All’interno del cestello, delle apposite guide fanno sì che i pezzi vengano condotti, durante il rotolamento, nel luogo di maggiore efficacia per la granigliatura e che si mischino costantemente tra di loro.

Sempre queste guide permettono che i pezzi vengano fatti fuoriuscire dal cestello alla fine del processo.

Affinché i pezzi rotolino e si mischino tra loro in maniera ottimale, è possibile agire sul parametro “numero di giri” del cestello.

A seconda della tipologia costruttiva della macchina la granigliatura avviene direttamente sui pezzi o attraverso una rete metallica.

Graniglia

Si possono impiegare per la sbavatura criogenica la graniglia metallica o il policarbonato.

Nel caso di graniglia metallica si usano diametri di 0,3 – 0,4 mm. A causa dell’elevato peso specifico di 7,85 kg/ dm³, é possibile raggiungere un’elevata energia cinetica.

Per via della fisiologica abrasione del granulo i pezzi possono risultare leggermente sporchi. Inoltre l’usura all’interno della macchina è molto elevata (coclea, turbina ecc.) e si rende necessario l’uso di materiali costruttivi resistenti all’usura come l’acciaio di manganese ad alta resistenza, che ha tuttavia una durata limitata.

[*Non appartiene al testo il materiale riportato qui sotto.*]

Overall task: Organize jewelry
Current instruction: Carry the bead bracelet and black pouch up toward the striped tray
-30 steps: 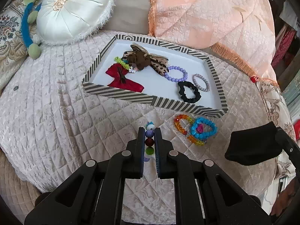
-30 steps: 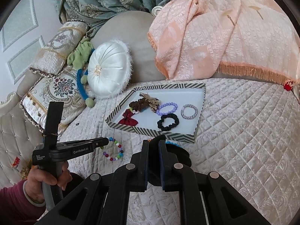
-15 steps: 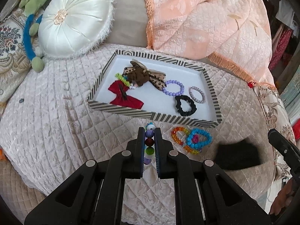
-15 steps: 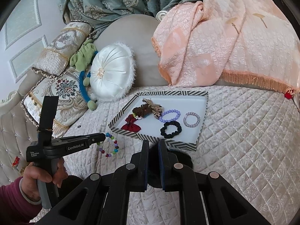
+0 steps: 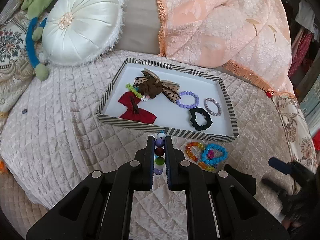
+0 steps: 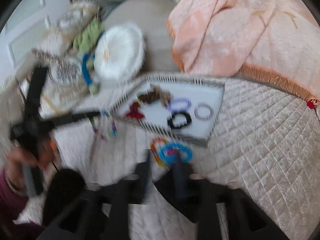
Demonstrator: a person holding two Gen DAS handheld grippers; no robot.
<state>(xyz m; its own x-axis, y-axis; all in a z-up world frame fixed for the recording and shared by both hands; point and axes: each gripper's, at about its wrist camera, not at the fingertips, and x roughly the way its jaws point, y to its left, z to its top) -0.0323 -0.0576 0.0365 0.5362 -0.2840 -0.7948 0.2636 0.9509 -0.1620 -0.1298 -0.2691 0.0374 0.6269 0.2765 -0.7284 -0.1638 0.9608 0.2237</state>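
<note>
The left gripper is clamped tight on a bracelet of mixed coloured beads, the beads stacked in a line between its two fingers and lifted clear of the bedspread. Straight ahead of its tips, just beyond them, sits the near wall of a striped tray. Inside the tray lie a red bow, a leopard-print bow, a purple bead bracelet, a black scrunchie and a pale twisted ring bracelet.

To the right of the left gripper, on the quilted bedspread and just short of the tray, rest two overlapping bracelets: a rainbow bracelet and a blue bracelet.

The right gripper has just sprung its jaws apart, from closed a moment ago to a wide gap. The right wrist view is smeared with motion, but its fingers now appear to straddle the blue and rainbow pair, which lie at its tips; I cannot tell whether the pads touch them. Nothing is held. A second ago this gripper was shut and hung further back from the pair.

This likely means the right gripper is readying to pick up one of the loose bracelets, while the left carries its beads toward the tray.
</note>
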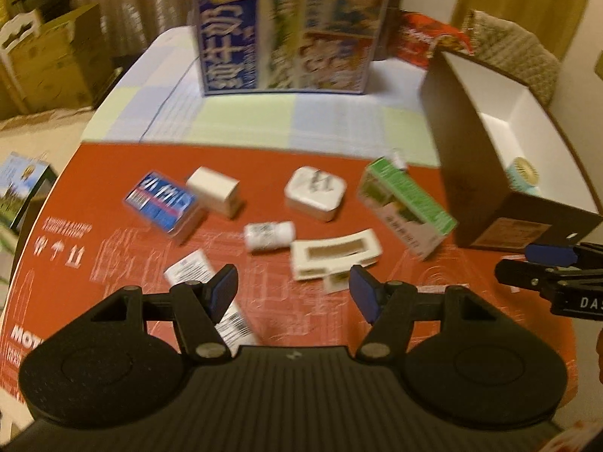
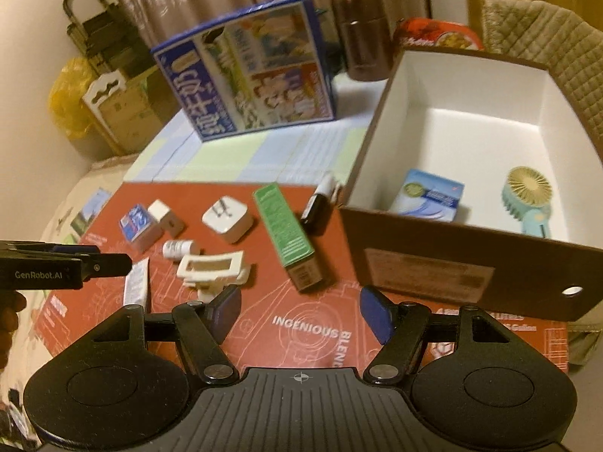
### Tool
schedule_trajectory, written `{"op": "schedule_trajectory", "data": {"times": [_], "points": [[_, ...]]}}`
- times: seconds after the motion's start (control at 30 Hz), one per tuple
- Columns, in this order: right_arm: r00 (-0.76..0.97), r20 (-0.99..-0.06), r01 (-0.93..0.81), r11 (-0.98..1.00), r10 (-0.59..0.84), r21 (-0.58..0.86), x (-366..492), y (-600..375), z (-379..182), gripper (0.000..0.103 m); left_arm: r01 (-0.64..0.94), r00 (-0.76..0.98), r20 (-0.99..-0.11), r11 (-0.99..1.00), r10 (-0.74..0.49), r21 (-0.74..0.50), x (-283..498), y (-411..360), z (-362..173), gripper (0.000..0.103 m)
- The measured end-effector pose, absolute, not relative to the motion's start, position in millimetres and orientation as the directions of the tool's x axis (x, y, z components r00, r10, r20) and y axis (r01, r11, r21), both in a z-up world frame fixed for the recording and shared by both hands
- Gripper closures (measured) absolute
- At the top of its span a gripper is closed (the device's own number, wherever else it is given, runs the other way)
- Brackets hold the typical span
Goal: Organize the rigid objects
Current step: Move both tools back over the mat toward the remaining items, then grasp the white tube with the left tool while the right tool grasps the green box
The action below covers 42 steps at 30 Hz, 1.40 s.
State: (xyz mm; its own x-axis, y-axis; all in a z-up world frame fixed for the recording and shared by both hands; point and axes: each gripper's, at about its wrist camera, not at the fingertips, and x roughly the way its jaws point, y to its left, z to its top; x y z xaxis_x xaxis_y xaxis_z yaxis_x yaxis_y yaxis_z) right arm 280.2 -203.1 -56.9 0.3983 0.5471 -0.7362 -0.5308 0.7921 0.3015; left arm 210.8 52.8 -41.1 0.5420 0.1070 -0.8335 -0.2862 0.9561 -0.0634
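Note:
Several small items lie on the red mat (image 2: 324,339): a green box (image 2: 286,233), a white plug charger (image 2: 226,218), a small blue box (image 2: 135,224), a white cube (image 2: 166,216), a white roll (image 2: 179,248), a white frame-shaped holder (image 2: 211,265), a white tube (image 2: 136,282) and a black-and-white pen-like item (image 2: 320,199). The brown box (image 2: 426,275) at right holds a teal fan (image 2: 527,199) and a blue-white packet (image 2: 429,196). My right gripper (image 2: 301,312) is open and empty above the mat's near edge. My left gripper (image 1: 294,295) is open and empty, near the holder (image 1: 335,258) and over the tube (image 1: 211,301).
A tall blue printed carton (image 2: 245,67) stands behind the mat on a checked cloth (image 2: 233,158). A brown canister (image 2: 363,34) and a red snack bag (image 2: 437,34) are behind it. A quilted cushion (image 2: 542,37) is at the right. Cardboard boxes (image 1: 56,64) stand on the floor at left.

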Motion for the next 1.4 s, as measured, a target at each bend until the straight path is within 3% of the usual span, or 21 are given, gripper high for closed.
{"op": "schedule_trajectory", "data": {"times": [0.43, 0.8, 0.93, 1.13, 1.2, 1.4], "points": [[0.395, -0.745, -0.612, 0.759, 0.537, 0.222, 276, -163, -79, 0.037, -0.425, 0.442, -0.879, 0.905, 0.181, -0.027, 196, 85, -90, 0.041], [0.468, -0.731, -0.596, 0.788, 0.497, 0.155, 295, -153, -94, 0.048, -0.445, 0.397, -0.899, 0.896, 0.186, -0.012, 206, 88, -125, 0.043], [0.490, -0.729, -0.595, 0.794, 0.477, 0.120, 301, -147, -101, 0.052, -0.440, 0.392, -0.901, 0.898, 0.186, -0.007, 208, 89, -132, 0.055], [0.506, -0.726, -0.594, 0.799, 0.465, 0.097, 310, -139, -113, 0.058, -0.422, 0.403, -0.894, 0.907, 0.196, 0.009, 208, 89, -134, 0.056], [0.501, -0.729, -0.599, 0.795, 0.467, 0.098, 312, -137, -116, 0.072, -0.413, 0.405, -0.893, 0.911, 0.197, 0.013, 208, 88, -134, 0.057], [0.488, -0.730, -0.628, 0.774, 0.478, 0.087, 305, -140, -116, 0.076, -0.392, 0.413, -0.890, 0.920, 0.192, 0.016, 204, 89, -134, 0.067]]}}
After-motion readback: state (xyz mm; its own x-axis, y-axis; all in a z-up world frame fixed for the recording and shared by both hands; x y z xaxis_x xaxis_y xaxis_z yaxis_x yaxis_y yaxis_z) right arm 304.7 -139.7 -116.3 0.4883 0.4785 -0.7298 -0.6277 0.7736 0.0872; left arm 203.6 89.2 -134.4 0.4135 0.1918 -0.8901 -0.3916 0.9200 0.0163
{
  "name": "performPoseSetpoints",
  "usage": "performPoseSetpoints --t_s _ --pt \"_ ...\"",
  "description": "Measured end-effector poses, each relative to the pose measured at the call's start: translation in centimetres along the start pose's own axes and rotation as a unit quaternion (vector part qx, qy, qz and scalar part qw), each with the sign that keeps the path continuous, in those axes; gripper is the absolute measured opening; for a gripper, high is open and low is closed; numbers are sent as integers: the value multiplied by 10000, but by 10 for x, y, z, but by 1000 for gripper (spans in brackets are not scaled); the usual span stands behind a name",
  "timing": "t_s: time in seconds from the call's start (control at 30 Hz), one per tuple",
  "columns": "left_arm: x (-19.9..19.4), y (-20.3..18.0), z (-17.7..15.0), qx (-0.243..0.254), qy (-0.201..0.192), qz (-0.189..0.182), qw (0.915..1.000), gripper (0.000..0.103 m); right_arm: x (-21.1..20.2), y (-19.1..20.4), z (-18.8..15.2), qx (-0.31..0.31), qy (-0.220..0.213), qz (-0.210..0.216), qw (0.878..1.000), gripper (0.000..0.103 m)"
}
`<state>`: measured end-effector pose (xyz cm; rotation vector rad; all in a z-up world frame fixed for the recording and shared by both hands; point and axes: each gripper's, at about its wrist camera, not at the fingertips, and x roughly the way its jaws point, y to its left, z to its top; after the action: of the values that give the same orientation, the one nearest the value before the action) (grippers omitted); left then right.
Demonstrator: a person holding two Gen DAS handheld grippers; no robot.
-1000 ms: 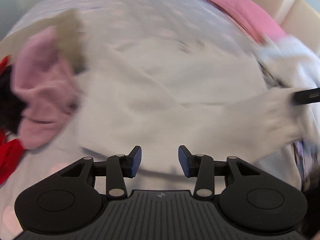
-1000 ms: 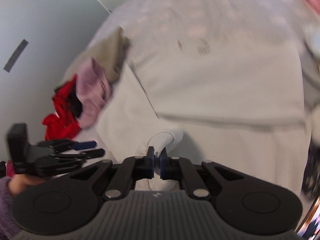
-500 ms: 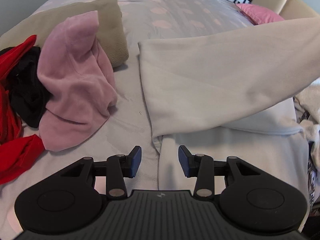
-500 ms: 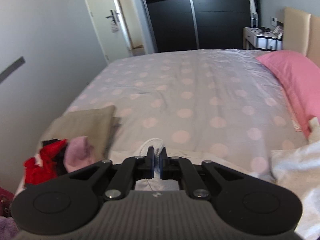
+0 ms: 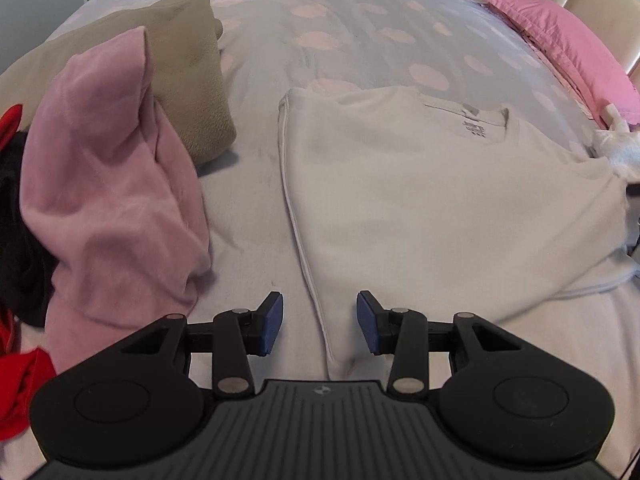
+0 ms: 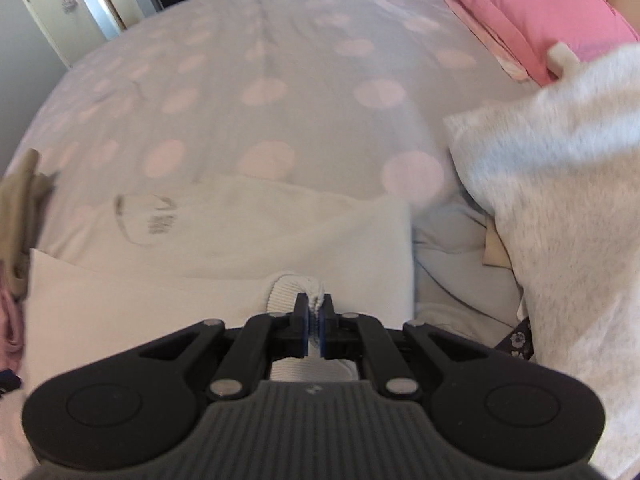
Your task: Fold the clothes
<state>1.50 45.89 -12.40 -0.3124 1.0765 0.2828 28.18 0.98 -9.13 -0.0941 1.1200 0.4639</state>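
Half a second earlier the cream sweatshirt's (image 5: 420,200) sleeve was stretched high across the left wrist view; now it is folded over the body, and the garment lies flat on the spotted bed (image 5: 360,40), its collar label at 12 o'clock. That probably completes one sleeve fold. The right tool (image 6: 315,320) has swung down, its jaws clamped on the ribbed cuff (image 6: 292,292). The left tool (image 5: 319,322), pitched steeply down, hangs half-open and empty astride the sweatshirt's left edge. The pink garment (image 5: 108,184) lies at 9 o'clock.
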Motion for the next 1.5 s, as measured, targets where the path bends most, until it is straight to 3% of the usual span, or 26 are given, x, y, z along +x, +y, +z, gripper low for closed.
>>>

Il policarbonato può presentarsi con forme diverse (pentagonale, cilindrico, cubico) ed è disponibile con i seguenti diametri:
0,3 mm · 0,5 mm · 0,75 mm · 1 mm · 1,5 mm

In base alla tipologia delle bave e al livello qualitativo richiesto vengono impiegati granuli diversi. I diametri più fini consentono una migliore sbavatura con minori residui di bave.

Il policarbonato ha un bassissimo assorbimento di umidità, ha una densità di 1,02 kg/dm° e un ottima resistenza alla temperature fino a -150 °C.

In questo caso l’usura all’interno della macchina é minimale. All’interno degli impianti di sbavatura, il granulo in circolo viene separato dalle bave residue e dalle particelle di granulo (da usura) per mezzo di un vibrovaglio a due livelli.

La velocità del gettito, l’angolo e la velocità della granigliatura, la capacità di raggiungere tutti i pezzi e la durata del processo sono fattori determinanti per la buona riuscita della sbavatura con graniglia.

Turbina

L’accelerazione della graniglia può avvenire in maniera pneumatica attraverso il flusso del gas (aria compressa) oppure meccanicamente con una turbina.

Il numero di giri della turbina determina l’energia cinetica del granulo.